Hell, that was reason enough. “But your agreement was with the rabbi, was it not?” he pointed out in a most reasonable tone. “To take on Romy as your cook?”
In a powder keg warning voice, the rancher volleyed back, “I don’t care who is responsible, but I don’t want to be responsible for this refugee.”
Hmmm. How to buy time to diffuse this issue? “Romy, what do you want?”
That gap-toothed, thoroughly irritating grin. “I want to see ‘Snow White and the Seven Dwarfs’.”
To keep from bursting into laughing, he scrubbed his scar. “Uhhh, that might not be a bad idea, since Representative Johnson is not in at the moment.” Not in for several days, actually. “It’s lunch time. Why don’t we take in a moving picture? By that time, in a couple of hours or so, maybe Johnson will be available.”
“I don’t have a couple of hours to waste,” McClellan growled. “I’ve the last of the season’s hay still to be baled and – ”
“But it’s not wasted if ye ask the librarian – Charlotte, isna that her name – to accompany us,” Romy said with a smug smile. “After all, tis courtin’ ye want to be, aye?”

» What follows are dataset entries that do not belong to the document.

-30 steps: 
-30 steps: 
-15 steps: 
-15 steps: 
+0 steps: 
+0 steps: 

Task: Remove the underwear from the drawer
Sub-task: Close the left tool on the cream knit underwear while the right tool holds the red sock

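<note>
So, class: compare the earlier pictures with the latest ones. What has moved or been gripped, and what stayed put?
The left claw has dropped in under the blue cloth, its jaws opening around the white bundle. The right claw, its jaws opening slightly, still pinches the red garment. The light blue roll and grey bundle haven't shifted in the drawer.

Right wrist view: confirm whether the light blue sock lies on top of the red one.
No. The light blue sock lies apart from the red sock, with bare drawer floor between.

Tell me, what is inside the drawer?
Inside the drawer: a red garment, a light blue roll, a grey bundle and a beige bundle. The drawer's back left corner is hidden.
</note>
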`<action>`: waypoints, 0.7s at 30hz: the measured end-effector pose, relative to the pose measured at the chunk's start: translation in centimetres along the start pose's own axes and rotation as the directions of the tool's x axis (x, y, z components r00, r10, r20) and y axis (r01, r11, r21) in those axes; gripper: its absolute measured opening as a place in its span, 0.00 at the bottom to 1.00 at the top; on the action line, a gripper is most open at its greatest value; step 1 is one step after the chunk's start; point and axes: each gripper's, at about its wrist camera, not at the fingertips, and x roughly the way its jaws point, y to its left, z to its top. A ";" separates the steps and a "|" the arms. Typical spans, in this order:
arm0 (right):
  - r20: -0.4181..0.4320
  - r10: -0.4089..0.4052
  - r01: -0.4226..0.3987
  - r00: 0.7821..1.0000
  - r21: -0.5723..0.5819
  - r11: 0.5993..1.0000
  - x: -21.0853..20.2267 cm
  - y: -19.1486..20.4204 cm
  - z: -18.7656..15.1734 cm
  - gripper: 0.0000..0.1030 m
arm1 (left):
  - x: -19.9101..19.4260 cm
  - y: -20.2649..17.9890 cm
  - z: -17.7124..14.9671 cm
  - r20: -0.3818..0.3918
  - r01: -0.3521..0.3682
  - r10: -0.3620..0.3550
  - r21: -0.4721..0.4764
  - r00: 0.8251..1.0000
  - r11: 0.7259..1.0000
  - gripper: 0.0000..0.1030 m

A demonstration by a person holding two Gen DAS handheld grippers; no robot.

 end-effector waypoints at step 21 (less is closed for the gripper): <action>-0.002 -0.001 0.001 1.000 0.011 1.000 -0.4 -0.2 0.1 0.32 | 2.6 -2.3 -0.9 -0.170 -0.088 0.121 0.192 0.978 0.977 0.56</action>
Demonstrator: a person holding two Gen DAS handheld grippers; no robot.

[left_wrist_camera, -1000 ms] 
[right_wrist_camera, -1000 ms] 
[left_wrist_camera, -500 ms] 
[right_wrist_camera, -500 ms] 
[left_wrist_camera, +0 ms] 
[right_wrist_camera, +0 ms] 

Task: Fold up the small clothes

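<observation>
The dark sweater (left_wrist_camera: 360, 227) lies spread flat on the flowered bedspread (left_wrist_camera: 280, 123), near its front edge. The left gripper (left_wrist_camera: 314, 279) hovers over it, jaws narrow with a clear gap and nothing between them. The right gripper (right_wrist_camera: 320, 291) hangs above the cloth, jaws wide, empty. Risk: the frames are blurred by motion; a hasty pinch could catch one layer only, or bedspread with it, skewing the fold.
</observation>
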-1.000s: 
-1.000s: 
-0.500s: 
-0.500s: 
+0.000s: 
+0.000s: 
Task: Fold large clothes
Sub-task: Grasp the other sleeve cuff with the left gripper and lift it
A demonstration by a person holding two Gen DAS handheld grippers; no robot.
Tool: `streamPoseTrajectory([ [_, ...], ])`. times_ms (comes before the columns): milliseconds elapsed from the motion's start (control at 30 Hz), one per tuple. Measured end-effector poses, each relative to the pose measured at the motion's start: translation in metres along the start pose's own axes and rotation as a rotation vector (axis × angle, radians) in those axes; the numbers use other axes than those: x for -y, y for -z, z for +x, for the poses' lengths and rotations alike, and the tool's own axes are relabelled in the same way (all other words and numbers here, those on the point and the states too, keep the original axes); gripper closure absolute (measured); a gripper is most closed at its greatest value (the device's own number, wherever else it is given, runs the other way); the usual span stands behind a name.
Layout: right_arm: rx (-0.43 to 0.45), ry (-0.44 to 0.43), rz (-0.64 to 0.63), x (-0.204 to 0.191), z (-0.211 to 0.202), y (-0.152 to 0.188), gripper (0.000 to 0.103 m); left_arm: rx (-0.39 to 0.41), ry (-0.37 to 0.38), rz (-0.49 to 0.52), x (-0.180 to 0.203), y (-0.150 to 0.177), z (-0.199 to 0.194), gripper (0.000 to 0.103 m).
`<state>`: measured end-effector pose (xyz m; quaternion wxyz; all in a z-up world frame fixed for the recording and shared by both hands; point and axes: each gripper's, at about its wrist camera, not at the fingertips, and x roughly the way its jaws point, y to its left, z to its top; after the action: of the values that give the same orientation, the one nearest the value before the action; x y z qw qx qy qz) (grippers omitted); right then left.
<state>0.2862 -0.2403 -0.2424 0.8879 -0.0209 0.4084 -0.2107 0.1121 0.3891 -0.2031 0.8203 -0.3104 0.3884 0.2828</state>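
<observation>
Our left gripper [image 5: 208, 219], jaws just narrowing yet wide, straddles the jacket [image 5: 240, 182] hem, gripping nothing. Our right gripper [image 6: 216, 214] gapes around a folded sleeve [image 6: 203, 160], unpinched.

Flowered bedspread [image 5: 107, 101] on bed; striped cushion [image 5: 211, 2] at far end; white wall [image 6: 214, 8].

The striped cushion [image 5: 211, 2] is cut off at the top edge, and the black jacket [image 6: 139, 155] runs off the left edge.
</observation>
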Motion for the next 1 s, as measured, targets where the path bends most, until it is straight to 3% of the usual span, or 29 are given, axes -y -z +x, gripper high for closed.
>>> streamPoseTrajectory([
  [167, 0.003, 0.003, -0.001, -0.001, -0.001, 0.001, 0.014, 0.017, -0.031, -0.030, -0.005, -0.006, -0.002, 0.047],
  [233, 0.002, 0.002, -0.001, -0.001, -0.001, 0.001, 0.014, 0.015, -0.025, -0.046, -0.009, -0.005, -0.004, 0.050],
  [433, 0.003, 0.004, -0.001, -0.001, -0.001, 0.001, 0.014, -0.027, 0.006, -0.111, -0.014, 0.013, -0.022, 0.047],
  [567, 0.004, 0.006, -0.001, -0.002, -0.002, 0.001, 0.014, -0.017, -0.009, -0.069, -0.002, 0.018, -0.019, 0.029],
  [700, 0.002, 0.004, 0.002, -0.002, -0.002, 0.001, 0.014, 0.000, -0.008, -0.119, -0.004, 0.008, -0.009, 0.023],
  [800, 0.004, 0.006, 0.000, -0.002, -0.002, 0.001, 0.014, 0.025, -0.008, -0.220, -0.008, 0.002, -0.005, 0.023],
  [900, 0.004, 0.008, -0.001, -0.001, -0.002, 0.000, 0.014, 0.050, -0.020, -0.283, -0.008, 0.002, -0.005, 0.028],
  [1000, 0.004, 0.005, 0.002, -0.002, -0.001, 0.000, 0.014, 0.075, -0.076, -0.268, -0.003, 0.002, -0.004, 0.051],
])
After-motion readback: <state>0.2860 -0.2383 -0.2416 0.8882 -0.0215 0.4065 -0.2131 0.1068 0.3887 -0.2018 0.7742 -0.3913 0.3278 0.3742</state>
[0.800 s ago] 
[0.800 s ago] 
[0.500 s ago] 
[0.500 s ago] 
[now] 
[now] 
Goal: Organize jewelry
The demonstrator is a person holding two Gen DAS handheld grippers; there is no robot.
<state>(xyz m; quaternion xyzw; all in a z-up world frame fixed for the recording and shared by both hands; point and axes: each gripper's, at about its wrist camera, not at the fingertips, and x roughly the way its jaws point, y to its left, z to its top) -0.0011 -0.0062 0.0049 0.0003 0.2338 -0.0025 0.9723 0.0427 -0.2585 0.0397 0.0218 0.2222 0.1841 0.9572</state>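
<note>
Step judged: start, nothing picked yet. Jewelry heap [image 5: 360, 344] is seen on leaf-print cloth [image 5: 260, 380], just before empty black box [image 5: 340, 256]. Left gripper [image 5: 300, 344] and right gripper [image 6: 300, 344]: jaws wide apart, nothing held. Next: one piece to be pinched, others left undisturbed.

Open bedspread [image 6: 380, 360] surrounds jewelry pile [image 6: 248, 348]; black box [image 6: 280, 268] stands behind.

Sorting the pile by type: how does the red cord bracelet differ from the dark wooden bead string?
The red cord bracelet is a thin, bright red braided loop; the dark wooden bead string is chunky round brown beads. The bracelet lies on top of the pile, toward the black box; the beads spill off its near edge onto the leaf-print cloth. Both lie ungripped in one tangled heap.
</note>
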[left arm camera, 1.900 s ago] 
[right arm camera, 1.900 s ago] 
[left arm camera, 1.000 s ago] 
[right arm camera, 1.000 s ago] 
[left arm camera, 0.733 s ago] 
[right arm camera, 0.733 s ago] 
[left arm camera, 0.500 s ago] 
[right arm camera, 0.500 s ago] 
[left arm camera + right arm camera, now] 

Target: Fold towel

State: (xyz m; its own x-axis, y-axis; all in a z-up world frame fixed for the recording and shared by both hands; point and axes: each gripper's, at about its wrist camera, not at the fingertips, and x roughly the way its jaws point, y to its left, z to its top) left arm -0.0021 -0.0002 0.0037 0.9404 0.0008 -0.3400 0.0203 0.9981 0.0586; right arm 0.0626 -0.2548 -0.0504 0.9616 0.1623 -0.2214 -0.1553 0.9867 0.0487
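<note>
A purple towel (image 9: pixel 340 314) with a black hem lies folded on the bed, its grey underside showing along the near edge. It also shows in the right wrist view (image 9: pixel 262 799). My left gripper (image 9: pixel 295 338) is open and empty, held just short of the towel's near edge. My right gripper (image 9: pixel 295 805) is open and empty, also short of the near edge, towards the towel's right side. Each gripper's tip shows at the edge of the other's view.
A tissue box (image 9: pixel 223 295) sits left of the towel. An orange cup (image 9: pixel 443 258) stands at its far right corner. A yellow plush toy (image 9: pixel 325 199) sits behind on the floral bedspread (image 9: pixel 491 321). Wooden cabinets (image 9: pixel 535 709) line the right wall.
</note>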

The girl, too, was wisely buying time. What a finagler. And this librarian? Charlotte?
That next two hours, spent in the Paramount Theatre, only blocks away from the Capitol and the library, with himself seated next to Romy, and Duke next to Charlotte, had to be the most entertainment Gideon had experienced since . . . well, since the euphoria of pulling off the Loo card heist at the Kempinski, and that had also been at the girl’s instigation.
The animated Grimm’s musical fairy tale had the audience watching the screen in awe-struck fascination – while he watched with fascination his companions’ faces.
Charlotte’s eyeglasses deflected whatever expression might have been glimpsed in her eyes, but her lips were curved with pure pleasure. She was leaning into the brunt of McClellan’s shoulder, which may have accounted for much of her obvious pleasure.
Stetson in his lap, long legs splayed, McClellan was oblivious to the females on either side of him as he took in the fairy tale flickering on the screen. And his chain-sawed features had eased up from their cabled ‘don’t mess with me’ warning of earlier.
However, it was Romy’s expression that most entertained Gideon. Her mobile features were in constant play, rivaling those of Snow White’s, the wicked Queen’s, and the seven dwarfs’ combined.